The Healing of the Atonement

That quickly changed when I was laid off unexpectedly from my job in 2018. The safety net of steady employment and health insurance were integral parts to my health regimen. With those now in jeopardy, my health began to slip.

A few months later, I fell into a depressive and fatigued state, worse than any other before. Typically, these episodes had lasted two weeks before my body was able to cycle through and feel normal again. This one lasted six months, and the pain was constant and aching. The depression felt darker than any other time in my life, and the stakes of finding a new job and stabilizing my financial situation heightened my anxiety.

I pled more in my prayers; I was buoyed through tiny miracles. Whether it was energy for a hard day, or just enough clarity to remember that I had good days coming. I became more intentional in how I thought about the Atonement in relationship to my own healing.

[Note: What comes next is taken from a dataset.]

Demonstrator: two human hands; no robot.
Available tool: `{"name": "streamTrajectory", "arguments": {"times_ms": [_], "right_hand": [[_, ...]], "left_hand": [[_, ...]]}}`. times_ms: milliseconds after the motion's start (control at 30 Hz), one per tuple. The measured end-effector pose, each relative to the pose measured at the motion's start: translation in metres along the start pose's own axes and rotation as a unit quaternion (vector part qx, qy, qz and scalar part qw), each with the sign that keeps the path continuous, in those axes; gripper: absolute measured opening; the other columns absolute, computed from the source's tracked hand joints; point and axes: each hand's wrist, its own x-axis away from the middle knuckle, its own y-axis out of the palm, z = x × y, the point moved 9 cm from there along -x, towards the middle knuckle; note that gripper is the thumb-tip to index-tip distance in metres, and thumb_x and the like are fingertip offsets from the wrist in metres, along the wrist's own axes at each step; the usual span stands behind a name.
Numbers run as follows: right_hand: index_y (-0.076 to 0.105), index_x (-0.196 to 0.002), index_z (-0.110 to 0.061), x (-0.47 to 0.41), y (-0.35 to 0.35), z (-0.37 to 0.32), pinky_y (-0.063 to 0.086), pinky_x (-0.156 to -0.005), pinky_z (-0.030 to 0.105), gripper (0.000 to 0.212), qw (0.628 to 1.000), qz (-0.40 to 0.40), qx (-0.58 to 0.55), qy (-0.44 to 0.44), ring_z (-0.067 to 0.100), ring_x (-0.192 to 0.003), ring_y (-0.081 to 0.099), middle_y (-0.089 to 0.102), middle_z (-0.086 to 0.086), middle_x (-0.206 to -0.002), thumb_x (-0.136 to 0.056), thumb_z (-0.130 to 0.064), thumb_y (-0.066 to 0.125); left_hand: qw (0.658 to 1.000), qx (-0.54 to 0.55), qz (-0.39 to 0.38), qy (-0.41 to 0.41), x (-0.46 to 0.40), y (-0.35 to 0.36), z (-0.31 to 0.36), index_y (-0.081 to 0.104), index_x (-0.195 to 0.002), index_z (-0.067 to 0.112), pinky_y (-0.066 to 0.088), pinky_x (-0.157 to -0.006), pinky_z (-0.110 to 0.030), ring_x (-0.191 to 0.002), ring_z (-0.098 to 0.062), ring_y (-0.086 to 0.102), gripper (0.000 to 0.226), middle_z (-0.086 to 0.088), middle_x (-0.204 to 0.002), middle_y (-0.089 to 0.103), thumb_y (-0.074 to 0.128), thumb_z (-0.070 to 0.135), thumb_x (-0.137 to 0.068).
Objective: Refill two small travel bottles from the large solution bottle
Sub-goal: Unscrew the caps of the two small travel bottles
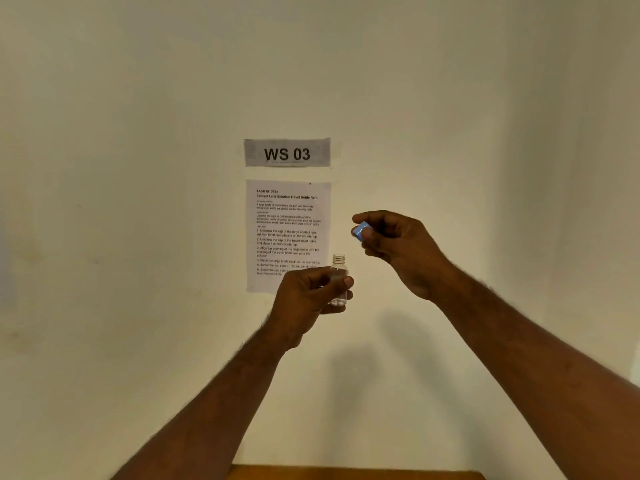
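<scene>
1. Small clear travel bottle (338,284): held upright in mid-air in front of the wall, in the left grip. Neck threads bare, mouth open, no cap on it. Body looks see-through; no liquid level can be made out.
2. Left hand (308,296): grip closed round the lower body of the bottle, thumb across the front, other fingers wrapped behind. Neck and shoulder of the bottle stand clear above the grip.
3. Blue cap (361,230): pinched in the right grip, up and to the right of the left grip, apart from the bottle mouth. Cap is tilted, one face turned toward the bottle.
4. Right hand (398,247): fingertips pressed together on the cap, remaining fingers curled in; forearm runs in from lower right.
5. Nothing lies between the cap and the bottle mouth; open air only.
6. Behind the left grip: printed instruction sheet (288,233) fixed to the wall (138,237). Left hand and bottle cover its lower right corner. Heading reads "Contact Lens Solution Travel Bottle Refill"; smaller lines are only partly legible.
7. Above the sheet: grey label reading "WS 03" (287,153).
8. Below both grips: a strip of brown tabletop (353,473) at the bottom edge of the view. Shadows of both arms fall on the wall beneath the hands.
</scene>
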Motion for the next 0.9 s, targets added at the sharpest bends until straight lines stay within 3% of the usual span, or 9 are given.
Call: {"name": "streamTrajectory", "arguments": {"times_ms": [100,200,300,433,600,700,800,900], "right_hand": [[0.067,-0.107,-0.006,0.026,-0.002,0.037,0.055,-0.083,0.028,0.022,0.995,0.031,-0.091,0.035,0.021,-0.096,0.070,0.073,0.013,-0.105,-0.086,0.000,0.071],[0.061,-0.103,0.000,0.062,0.003,0.085,0.056,-0.083,0.031,0.024,0.990,0.058,-0.099,0.079,0.021,-0.091,0.070,0.072,0.019,-0.104,-0.083,0.008,0.071],[0.061,-0.100,-0.002,0.106,0.017,0.132,0.056,-0.082,0.028,0.023,0.988,0.062,-0.079,0.120,0.021,-0.093,0.070,0.074,0.019,-0.105,-0.082,0.006,0.073],[0.071,-0.112,-0.016,0.164,0.045,0.187,0.056,-0.085,0.024,0.034,0.985,0.049,-0.034,0.162,0.018,-0.101,0.071,0.076,0.005,-0.105,-0.083,0.002,0.074],[0.073,-0.102,-0.023,0.239,0.080,0.258,0.054,-0.070,0.019,0.027,0.966,0.029,0.065,0.249,0.008,-0.086,0.072,0.077,-0.009,-0.092,-0.081,-0.007,0.077],[0.068,-0.094,-0.026,0.286,0.103,0.301,0.054,-0.064,0.017,0.026,0.945,0.019,0.113,0.307,0.005,-0.080,0.072,0.075,-0.010,-0.087,-0.076,-0.011,0.079],[0.066,-0.090,-0.027,0.330,0.129,0.340,0.053,-0.062,0.016,0.026,0.928,0.005,0.157,0.337,-0.001,-0.075,0.069,0.073,-0.013,-0.083,-0.075,-0.013,0.081],[0.065,-0.090,-0.029,0.375,0.148,0.376,0.052,-0.064,0.018,0.024,0.908,0.000,0.191,0.374,-0.005,-0.077,0.065,0.070,-0.016,-0.081,-0.077,-0.015,0.079]], "left_hand": [[0.999,-0.028,0.016,-0.007,0.021,-0.016,-0.024,0.080,-0.094,0.016,0.065,-0.076,-0.039,-0.092,-0.023,0.074,0.011,-0.006,-0.107,0.076,0.082,0.015,-0.083],[0.994,-0.094,0.043,-0.030,0.055,-0.033,-0.056,0.082,-0.094,0.027,0.061,-0.065,-0.029,-0.081,-0.017,0.071,0.016,0.003,-0.097,0.076,0.086,0.021,-0.080],[0.984,-0.158,0.059,-0.062,0.096,-0.050,-0.099,0.081,-0.096,0.024,0.056,-0.067,-0.028,-0.082,-0.022,0.070,0.020,0.001,-0.096,0.075,0.088,0.023,-0.077],[0.970,-0.215,0.062,-0.091,0.159,-0.066,-0.150,0.079,-0.096,0.012,0.056,-0.075,-0.022,-0.080,-0.013,0.070,0.036,-0.002,-0.092,0.076,0.091,0.031,-0.067],[0.950,-0.236,0.053,-0.197,0.241,-0.078,-0.224,0.078,-0.097,0.009,0.056,-0.072,-0.025,-0.079,-0.006,0.068,0.033,-0.005,-0.091,0.074,0.094,0.014,-0.068],[0.932,-0.270,0.024,-0.242,0.284,-0.082,-0.263,0.078,-0.101,0.011,0.050,-0.063,-0.012,-0.078,0.001,0.064,0.036,-0.001,-0.091,0.070,0.094,0.014,-0.069],[0.912,-0.298,0.003,-0.283,0.320,-0.087,-0.299,0.077,-0.106,0.010,0.052,-0.067,-0.010,-0.084,-0.010,0.066,0.038,0.005,-0.092,0.067,0.092,0.015,-0.071],[0.890,-0.310,-0.015,-0.333,0.351,-0.090,-0.332,0.077,-0.107,0.010,0.059,-0.078,-0.025,-0.092,-0.019,0.068,0.038,-0.001,-0.098,0.069,0.091,0.011,-0.072]]}}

As Elaine S. Marshal, former dean of the BYU Nursing School, explained in a BYU devotional,

Healing is not only private, it is sacred. . . . There is something so sacred about partaking of the power of the Atonement to overcome suffering, disappointment, or sin that it happens in the privacy of that special relationship between the mortal and the divine. (“Learning the Healer’s Art,” 8 October 2002)

As I sought after the Lord, I became more aware of the healing power of the Atonement, and the many ways I needed to not only heal physically, but emotionally and spiritually. I began to extend myself the same compassion the Lord had been giving me the entire time.

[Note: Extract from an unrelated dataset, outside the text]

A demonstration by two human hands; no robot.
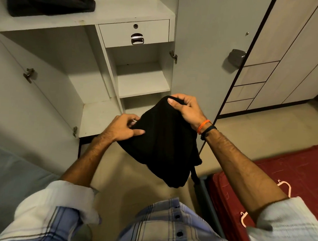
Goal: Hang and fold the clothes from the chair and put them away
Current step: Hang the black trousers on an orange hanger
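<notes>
Both hands hold 1 black garment (162, 144) in the air in front of the open wardrobe (134, 10). Right hand (186, 110) grips the far upper edge of the cloth, thumb on top and fingers curled under the fold, with an orange band (204, 125) and a dark band on its wrist. Left hand (123, 127) pinches the near left edge, thumb and forefinger closed on the fabric and the other fingers curled behind it. Between the 2 hands the garment is bunched into a rough folded bundle, and its lower part sags toward the person's checked shirt (169, 229), with a thin strip hanging from the right side. It touches no shelf and no floor. Beyond the bundle, the wardrobe has a closed drawer (133, 31) with a metal pull and a keyhole, and 2 bare white shelves (141, 82) below it in the narrow right bay; the wide left bay runs down to a low ledge (99, 117). A dark bag (50, 0) lies on the top shelf at upper left. The wardrobe's 2 doors stand swung out to either side, leaving the gap between them open to the hands. A red mattress (290, 173) lies close on the right, with 2 pink hangers (284, 186) on it beside the right forearm. No label or writing can be read anywhere.
</notes>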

I began viewing the healing of my heart, mind, body, and spirit as one whole venture, with the Atonement at the center. A lot of hard things had to happen for a simple truth to take root in my heart: all healing comes from the Atonement of Jesus Christ.

The illness I had been trying to fight for years was an invitation from God to slow down, and to give myself an opportunity to love myself—to have compassion for myself.

Candice Gutierrez is a filmmaker and entertainment professional who resides in Los Angeles, California. She enjoys telling stories in all forms and is especially fond of documentary films and podcasts. She aspires to always be a good neighbor and a friend who can make you laugh.